I started this blog because over my career so far as a software engineer, I’ve kept personally running into software that was slow, and wondering why. And when I had time to point a profiler at them and debug the slowness, I would very often discover quadratic behavior, which could usually be drastically improved to linear, with just a little work. I kept running into these, and collecting them in a text file, and then finally I got around to writing them up for this blog.
So why quadratic? Why did I never stumble on accidental cubic behavior? A coworker, learning about this blog concept, remarked that “accidentally quadratic” is less exciting than, say, accidentally factorial. But I’ve never seen one of those in production software, either.

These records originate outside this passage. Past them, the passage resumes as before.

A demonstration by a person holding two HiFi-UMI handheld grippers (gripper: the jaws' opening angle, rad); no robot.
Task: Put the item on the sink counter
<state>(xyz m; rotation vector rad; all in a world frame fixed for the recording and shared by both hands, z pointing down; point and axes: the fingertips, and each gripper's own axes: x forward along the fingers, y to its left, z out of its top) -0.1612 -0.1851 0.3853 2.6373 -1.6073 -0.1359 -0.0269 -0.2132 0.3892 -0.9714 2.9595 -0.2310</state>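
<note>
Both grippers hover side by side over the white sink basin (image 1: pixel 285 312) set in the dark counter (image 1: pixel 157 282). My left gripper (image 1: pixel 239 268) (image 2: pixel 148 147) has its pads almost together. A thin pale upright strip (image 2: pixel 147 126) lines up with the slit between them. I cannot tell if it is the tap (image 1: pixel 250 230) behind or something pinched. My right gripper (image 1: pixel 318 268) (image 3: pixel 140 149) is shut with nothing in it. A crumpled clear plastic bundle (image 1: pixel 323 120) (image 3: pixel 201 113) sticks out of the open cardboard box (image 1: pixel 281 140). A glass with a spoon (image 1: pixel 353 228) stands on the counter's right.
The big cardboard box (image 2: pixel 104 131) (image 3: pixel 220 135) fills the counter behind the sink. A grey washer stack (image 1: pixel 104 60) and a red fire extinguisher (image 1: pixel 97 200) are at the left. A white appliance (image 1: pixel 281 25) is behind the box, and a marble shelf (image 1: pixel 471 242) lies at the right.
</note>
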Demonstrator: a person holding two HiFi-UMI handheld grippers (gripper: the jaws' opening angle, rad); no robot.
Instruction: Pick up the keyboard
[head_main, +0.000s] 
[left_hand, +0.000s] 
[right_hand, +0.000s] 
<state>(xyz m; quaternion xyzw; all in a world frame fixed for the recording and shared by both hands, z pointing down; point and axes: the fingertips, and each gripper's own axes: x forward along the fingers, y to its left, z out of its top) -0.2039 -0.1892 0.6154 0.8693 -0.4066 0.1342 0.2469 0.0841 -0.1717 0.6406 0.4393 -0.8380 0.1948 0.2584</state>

I think it comes down to two reasons, working in concert: It’s easy to write accidentally quadratic systems, and it’s easy to not notice that you’ve done so.

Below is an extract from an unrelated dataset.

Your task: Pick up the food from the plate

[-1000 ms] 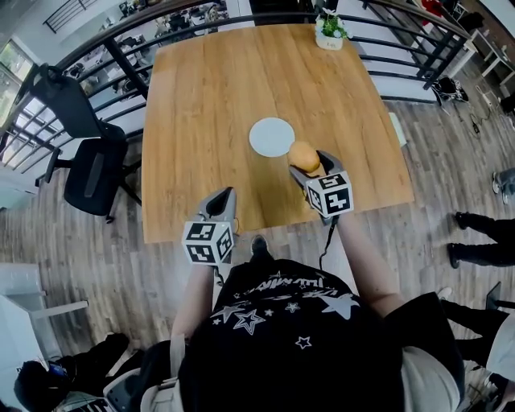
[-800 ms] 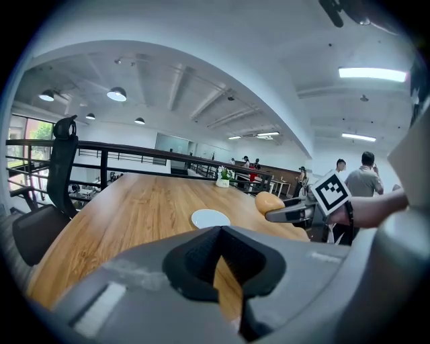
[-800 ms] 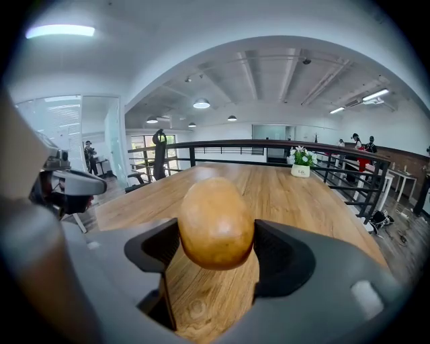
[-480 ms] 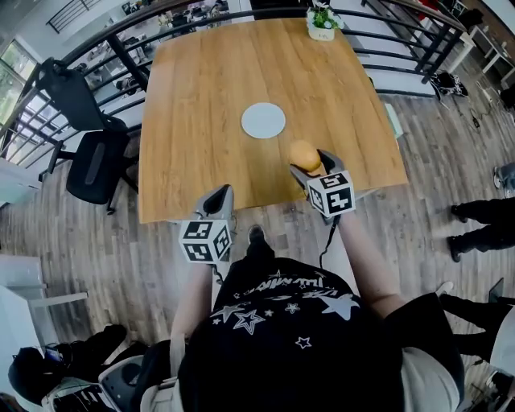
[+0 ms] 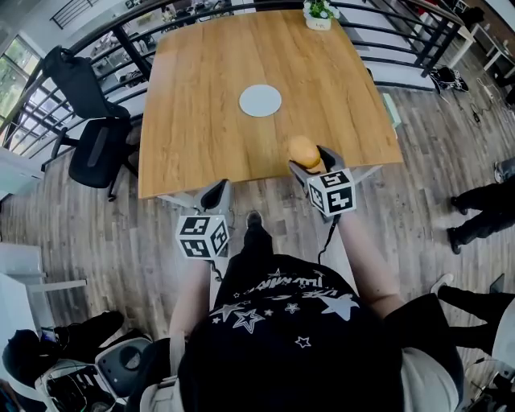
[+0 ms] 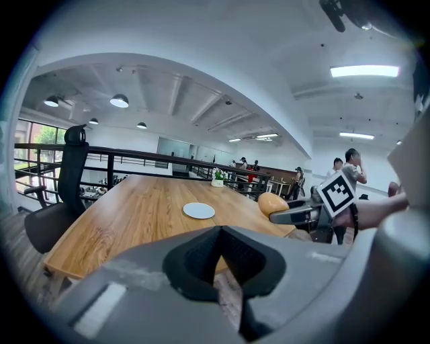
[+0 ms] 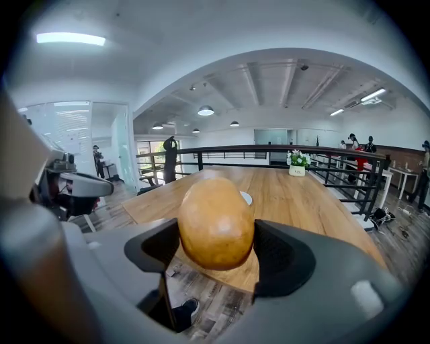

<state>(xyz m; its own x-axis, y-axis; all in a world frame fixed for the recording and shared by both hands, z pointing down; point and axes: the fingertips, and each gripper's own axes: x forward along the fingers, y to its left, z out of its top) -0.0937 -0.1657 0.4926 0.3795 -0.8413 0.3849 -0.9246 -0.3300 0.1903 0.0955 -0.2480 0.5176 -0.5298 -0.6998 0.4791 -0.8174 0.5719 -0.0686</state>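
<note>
An orange-brown bun sits between the fingers of my right gripper, which is shut on it just above the wooden table's near edge. From the right gripper view the bun fills the gap between both pads of the right gripper. The white plate lies bare at mid-table and also shows in the left gripper view as the plate. My left gripper hangs off the table's front edge, over the floor. Its jaws are together in the left gripper with nothing in them.
A small potted plant stands at the table's far edge. A black office chair is left of the table, and a dark railing runs behind it. Someone's legs show on the floor at right.
The table and plate have slid away up the picture as the person backs off. The right gripper keeps the bun, now at the table's near edge. The left gripper is now off the table.
</note>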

Why is it so easy to write quadratic code? Consider linear runtime: In many ways, “linear” is a default runtime for application code. “Linear” means you took some input and did something simple to each element. That’s a very broad description, and linear is the best you can ever hope for if you need to consider all your input. So linear code abounds.
The property of linearity, however, is not closed under composition. (Aside: being polynomial is, which is part of why P is such a useful complexity class). If you do a linear operation linearly many times, you get quadratic! And most programs and systems are built by composing components or functions into larger pieces. So it’s easy to have something linear where that’s fine and normal, but then someone else calls it on each input element, and … accidentally quadratic.

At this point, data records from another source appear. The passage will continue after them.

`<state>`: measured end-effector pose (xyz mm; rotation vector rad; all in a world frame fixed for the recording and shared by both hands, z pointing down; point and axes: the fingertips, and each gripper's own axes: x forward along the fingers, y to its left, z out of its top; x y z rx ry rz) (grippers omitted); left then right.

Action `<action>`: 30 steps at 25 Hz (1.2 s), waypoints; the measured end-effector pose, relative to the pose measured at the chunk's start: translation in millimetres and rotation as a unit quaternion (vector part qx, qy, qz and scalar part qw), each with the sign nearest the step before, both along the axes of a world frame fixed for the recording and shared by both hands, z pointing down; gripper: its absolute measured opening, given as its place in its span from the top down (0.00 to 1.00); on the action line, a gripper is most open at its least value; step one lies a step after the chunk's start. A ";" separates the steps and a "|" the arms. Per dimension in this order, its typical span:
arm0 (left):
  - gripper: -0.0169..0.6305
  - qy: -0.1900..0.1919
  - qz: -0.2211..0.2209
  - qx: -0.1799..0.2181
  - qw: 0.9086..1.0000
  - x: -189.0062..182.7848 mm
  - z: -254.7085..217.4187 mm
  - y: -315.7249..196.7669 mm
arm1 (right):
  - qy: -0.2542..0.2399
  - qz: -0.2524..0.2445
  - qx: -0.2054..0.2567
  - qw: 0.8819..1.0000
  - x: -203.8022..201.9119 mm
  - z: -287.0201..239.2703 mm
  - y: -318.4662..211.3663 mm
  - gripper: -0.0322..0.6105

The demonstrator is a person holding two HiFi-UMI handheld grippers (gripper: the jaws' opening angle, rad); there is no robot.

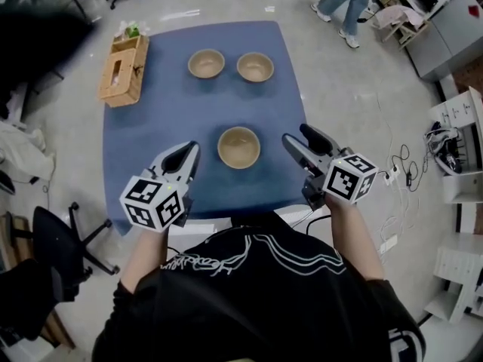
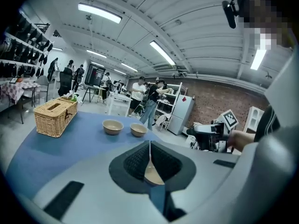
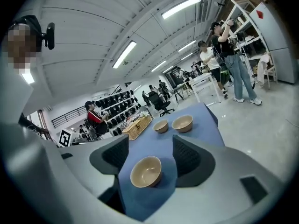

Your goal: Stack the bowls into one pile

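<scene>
Open cloth [image 1: 166, 119] round near bowl [image 1: 238, 147]; far bowls [image 1: 206, 63] [image 1: 255, 67] & basket [image 1: 123, 70] well apart.

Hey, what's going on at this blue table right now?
A person with two handheld grippers stands at the blue table. Three bowls sit unstacked: the near bowl between the grippers, the far-left bowl and far-right bowl side by side beyond it. The left gripper is shut, the right gripper open, and neither touches a bowl yet.

Matt bowls [image 1: 239, 147], blue cloth [image 1: 166, 104], woven wicker basket [image 1: 123, 70].
</scene>
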<state>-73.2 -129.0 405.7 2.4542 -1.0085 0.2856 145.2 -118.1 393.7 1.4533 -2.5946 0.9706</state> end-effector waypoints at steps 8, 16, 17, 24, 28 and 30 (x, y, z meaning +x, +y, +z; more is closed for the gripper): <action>0.93 -0.001 -0.014 -0.035 0.999 15.9 23.1 -25.8 | -0.021 -0.014 -0.036 0.999 17.7 23.4 -46.2 0.47; 0.93 -0.024 -0.037 -0.073 0.996 31.8 44.4 -53.9 | -0.043 -0.011 -0.070 0.997 39.9 48.9 -108.5 0.47; 0.93 -0.025 -0.040 -0.076 0.996 32.6 45.4 -56.5 | -0.042 -0.012 -0.074 0.996 40.7 53.1 -115.8 0.47; 0.93 -0.025 -0.056 -0.084 0.995 31.1 48.8 -70.4 | -0.039 -0.016 -0.094 0.995 42.2 77.2 -161.4 0.47; 0.93 -0.023 -0.065 -0.093 0.993 29.1 57.3 -76.7 | -0.023 -0.021 -0.099 0.995 42.3 89.0 -182.1 0.47; 0.93 -0.021 -0.069 -0.097 0.993 27.9 61.4 -80.6 | -0.017 -0.021 -0.102 0.994 41.0 93.3 -192.5 0.47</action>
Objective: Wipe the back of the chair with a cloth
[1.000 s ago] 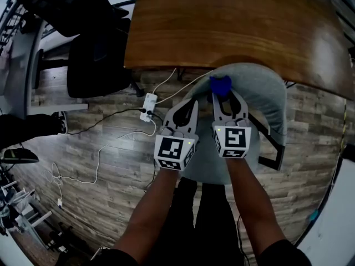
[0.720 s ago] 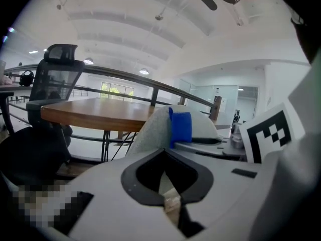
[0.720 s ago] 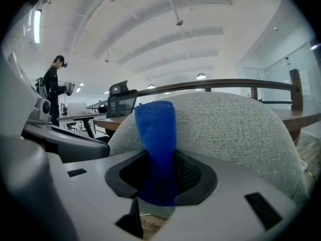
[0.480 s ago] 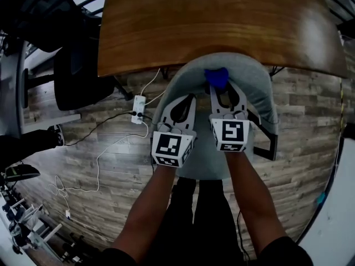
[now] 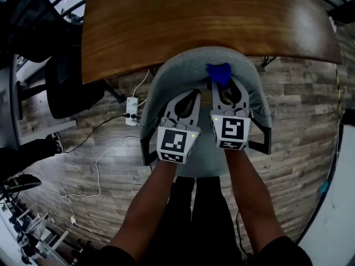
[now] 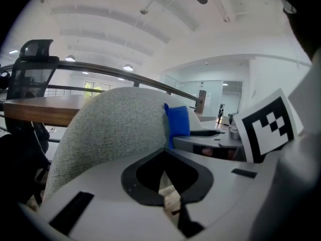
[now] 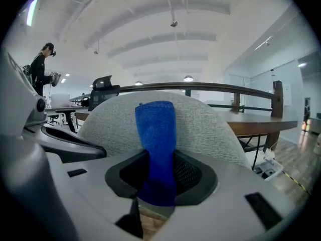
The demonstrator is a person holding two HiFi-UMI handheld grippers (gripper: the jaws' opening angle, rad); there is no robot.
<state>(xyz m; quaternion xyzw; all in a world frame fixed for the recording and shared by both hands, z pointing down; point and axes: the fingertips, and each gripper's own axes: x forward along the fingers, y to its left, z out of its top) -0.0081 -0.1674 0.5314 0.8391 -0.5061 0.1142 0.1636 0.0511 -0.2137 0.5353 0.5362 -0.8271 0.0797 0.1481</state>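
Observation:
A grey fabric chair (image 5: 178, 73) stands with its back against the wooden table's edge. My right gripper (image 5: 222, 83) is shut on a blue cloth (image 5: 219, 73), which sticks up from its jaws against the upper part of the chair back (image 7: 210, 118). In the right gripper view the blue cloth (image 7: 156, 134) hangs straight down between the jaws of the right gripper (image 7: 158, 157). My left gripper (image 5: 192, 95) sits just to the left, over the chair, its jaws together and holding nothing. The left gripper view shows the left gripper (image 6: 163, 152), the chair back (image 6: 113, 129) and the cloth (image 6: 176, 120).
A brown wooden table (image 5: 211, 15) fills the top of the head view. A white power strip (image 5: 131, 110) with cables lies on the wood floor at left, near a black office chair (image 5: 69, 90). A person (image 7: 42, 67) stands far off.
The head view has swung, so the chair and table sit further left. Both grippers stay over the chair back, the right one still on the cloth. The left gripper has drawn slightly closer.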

And having written a quadratic algorithm, it’s easy to not notice. The reason is partially that computers are fast, but equally important, I think, is that computer performance spans such a wide range. A single CPU cycle is <1ns on most devices these days. SSD or disk accesses range from 100us to 10ms. Network latencies go from ~1ms in the same DC, to ~200ms to go around the world.
With a range of 10⁹ between what might, in different contexts, be called single operations, program performance on small inputs is almost always dominated by constant factors, and it’s easy for an O(n²) to vanish in the noise. And unless you’re rigorously benchmarking an application, odds are you mostly test on smallish inputs, because those are easy to come by, and also faster to test!
And quadratic initially grows slowly enough that, if your program gets gradually slower as your dataset grows, it’s easy to write it off, and focus on the constant factors. You really need to jump to big cases and draw some graphs, or do some careful source code analysis, to spot the n².
My request to you, readers, is to do the analysis. Draw the graphs. Don’t take slow software for granted. Software doesn’t have to be slow, and you don’t have to live with slow software. The vast majority of the entries on the blog were found and/or fixed by users, not by the original developers. You can help. Profile your tools. Blog your results. File bugs. Be part of the solution.